WORK REQUIRED => Recreate the entire listing that appears below, exactly.
____ RAW DATA
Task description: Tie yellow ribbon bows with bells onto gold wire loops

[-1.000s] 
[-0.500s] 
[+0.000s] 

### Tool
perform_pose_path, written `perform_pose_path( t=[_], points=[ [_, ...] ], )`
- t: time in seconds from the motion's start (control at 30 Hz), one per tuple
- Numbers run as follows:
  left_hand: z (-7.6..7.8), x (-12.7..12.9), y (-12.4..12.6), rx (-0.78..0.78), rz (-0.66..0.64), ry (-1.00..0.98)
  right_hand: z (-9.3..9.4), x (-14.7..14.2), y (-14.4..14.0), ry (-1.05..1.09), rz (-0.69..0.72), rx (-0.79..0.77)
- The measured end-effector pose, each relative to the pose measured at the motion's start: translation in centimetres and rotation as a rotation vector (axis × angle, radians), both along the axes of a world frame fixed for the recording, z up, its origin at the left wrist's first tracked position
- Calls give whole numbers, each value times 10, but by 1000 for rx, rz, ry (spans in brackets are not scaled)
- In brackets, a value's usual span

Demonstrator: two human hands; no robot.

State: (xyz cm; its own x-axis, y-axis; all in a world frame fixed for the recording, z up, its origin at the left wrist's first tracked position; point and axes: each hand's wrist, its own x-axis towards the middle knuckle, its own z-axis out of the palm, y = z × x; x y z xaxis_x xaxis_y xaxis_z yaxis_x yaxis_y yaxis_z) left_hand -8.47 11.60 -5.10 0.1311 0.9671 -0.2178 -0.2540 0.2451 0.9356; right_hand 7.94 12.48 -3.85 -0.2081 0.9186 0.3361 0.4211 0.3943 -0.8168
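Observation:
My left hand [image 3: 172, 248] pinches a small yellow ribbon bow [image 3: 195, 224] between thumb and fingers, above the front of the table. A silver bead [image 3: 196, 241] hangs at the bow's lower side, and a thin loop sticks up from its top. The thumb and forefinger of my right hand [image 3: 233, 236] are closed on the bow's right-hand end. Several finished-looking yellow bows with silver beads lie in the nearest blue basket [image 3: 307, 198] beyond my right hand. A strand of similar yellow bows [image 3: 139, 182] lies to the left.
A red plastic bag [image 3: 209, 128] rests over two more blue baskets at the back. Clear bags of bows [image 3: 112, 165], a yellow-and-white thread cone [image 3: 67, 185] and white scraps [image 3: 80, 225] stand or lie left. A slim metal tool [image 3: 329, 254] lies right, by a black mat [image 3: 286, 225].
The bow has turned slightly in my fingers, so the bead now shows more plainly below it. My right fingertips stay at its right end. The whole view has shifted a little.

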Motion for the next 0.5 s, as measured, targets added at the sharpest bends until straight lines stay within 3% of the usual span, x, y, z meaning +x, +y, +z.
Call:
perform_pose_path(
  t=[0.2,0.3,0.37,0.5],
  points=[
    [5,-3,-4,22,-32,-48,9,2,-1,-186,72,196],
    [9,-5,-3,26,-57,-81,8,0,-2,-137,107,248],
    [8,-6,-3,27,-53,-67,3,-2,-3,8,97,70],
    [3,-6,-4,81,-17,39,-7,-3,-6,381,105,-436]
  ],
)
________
EXERCISE RESULT =>
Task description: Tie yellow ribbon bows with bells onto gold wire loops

[-1.000s] 
[-0.500s] 
[+0.000s] 

### Tool
perform_pose_path, written `perform_pose_path( t=[_], points=[ [_, ...] ], )`
- t: time in seconds from the motion's start (control at 30 Hz), one per tuple
- Numbers run as follows:
  left_hand: z (-7.6..7.8), x (-12.7..12.9), y (-12.4..12.6), rx (-0.78..0.78), rz (-0.66..0.64), ry (-1.00..0.98)
  right_hand: z (-9.3..9.4), x (-14.7..14.2), y (-14.4..14.0), ry (-1.05..1.09), rz (-0.69..0.72), rx (-0.79..0.77)
- The measured end-effector pose, each relative to the pose measured at the motion's start: translation in centimetres and rotation as a rotation vector (axis × angle, radians), both along the axes of a world frame fixed for the recording, z up, its origin at the left wrist's first tracked position
- Calls give whole numbers, each value times 10, but by 1000 for rx, rz, ry (spans in brackets are not scaled)
- In brackets, a value's usual span

Demonstrator: two human hands; no robot.

State: (xyz cm; its own x-axis, y-axis; all in a world frame fixed for the recording, z up, its origin at the left wrist's first tracked position; point and axes: each hand's wrist, its own x-axis towards the middle knuckle, its own z-axis out of the palm, y = z × x; x y z xaxis_x xaxis_y xaxis_z yaxis_x yaxis_y yaxis_z) left_hand -8.47 11.60 -5.10 0.1311 0.9671 -0.2178 -0.2540 0.2451 0.9356; right_hand 7.94 12.48 -3.85 -0.2081 0.9186 0.3361 0.4211 0.3943 -0.8168
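Observation:
My left hand [image 3: 172, 248] pinches a small yellow ribbon bow [image 3: 195, 224] between thumb and fingers, above the front of the table. A silver bead [image 3: 196, 241] hangs at the bow's lower side, and a thin loop sticks up from its top. The thumb and forefinger of my right hand [image 3: 233, 236] are closed on the bow's right-hand end. Several finished-looking yellow bows with silver beads lie in the nearest blue basket [image 3: 307, 198] beyond my right hand. A strand of similar yellow bows [image 3: 139, 182] lies to the left.
A red plastic bag [image 3: 209, 128] rests over two more blue baskets at the back. Clear bags of bows [image 3: 112, 165], a yellow-and-white thread cone [image 3: 67, 185] and white scraps [image 3: 80, 225] stand or lie left. A slim metal tool [image 3: 329, 254] lies right, by a black mat [image 3: 286, 225].
The bow has turned slightly in my fingers, so the bead now shows more plainly below it. My right fingertips stay at its right end. The whole view has shifted a little.
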
Motion for the next 0.5 s, as measured, targets added at the sharpest bends until straight lines stay within 3% of the usual span, x, y, z meaning +x, +y, +z.
Call:
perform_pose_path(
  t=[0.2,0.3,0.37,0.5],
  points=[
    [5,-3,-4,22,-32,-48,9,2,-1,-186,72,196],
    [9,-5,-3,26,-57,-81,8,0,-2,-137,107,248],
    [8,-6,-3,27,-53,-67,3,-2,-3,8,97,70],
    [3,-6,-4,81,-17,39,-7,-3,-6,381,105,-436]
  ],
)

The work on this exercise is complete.